TASK TO COMPLETE>
Determine how many lines of the material hold the word "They", and answer with the number only.

SUPPLIED ENTRIES>

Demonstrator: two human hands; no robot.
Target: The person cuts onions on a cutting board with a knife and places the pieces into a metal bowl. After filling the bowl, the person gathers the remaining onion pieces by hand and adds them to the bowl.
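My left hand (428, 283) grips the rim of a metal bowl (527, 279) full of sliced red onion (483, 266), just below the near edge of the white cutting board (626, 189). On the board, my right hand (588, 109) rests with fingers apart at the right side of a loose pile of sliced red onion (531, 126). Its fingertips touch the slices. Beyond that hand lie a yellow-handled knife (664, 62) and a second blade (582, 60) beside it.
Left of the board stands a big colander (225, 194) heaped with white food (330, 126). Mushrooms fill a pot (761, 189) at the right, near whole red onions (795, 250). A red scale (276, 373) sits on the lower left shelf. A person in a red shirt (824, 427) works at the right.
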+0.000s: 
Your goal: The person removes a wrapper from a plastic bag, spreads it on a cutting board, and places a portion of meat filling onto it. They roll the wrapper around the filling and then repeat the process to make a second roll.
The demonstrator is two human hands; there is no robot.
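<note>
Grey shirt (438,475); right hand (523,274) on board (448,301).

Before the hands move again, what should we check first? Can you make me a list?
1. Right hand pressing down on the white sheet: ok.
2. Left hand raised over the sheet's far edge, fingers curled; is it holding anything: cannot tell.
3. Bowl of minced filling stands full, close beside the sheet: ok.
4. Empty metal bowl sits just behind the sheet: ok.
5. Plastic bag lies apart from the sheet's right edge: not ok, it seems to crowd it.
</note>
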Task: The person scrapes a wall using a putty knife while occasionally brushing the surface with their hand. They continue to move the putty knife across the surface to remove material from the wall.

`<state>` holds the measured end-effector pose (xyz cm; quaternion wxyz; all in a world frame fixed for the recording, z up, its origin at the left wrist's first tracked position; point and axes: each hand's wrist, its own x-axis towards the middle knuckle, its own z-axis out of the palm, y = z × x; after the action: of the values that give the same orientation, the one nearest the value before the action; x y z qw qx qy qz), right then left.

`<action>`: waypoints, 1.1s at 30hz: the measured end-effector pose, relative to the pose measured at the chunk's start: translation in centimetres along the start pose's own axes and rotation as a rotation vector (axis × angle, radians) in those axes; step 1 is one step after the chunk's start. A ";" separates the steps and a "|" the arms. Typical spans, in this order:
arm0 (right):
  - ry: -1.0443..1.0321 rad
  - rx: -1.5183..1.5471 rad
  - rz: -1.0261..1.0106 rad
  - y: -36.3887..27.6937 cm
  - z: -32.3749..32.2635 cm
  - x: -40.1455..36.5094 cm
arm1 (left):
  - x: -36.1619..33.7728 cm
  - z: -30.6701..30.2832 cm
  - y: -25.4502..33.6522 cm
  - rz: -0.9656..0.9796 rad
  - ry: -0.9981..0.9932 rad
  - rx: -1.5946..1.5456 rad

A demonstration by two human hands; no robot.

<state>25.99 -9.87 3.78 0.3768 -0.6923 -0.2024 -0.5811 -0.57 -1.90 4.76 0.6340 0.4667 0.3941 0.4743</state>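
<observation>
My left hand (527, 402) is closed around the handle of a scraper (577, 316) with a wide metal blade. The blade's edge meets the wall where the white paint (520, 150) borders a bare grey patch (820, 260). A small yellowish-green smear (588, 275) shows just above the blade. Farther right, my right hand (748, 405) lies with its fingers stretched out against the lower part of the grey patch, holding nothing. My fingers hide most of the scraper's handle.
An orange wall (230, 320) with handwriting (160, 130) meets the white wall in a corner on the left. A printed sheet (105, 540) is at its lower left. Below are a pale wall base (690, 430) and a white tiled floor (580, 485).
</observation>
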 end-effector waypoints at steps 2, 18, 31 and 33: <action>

WRITTEN RESPONSE>
2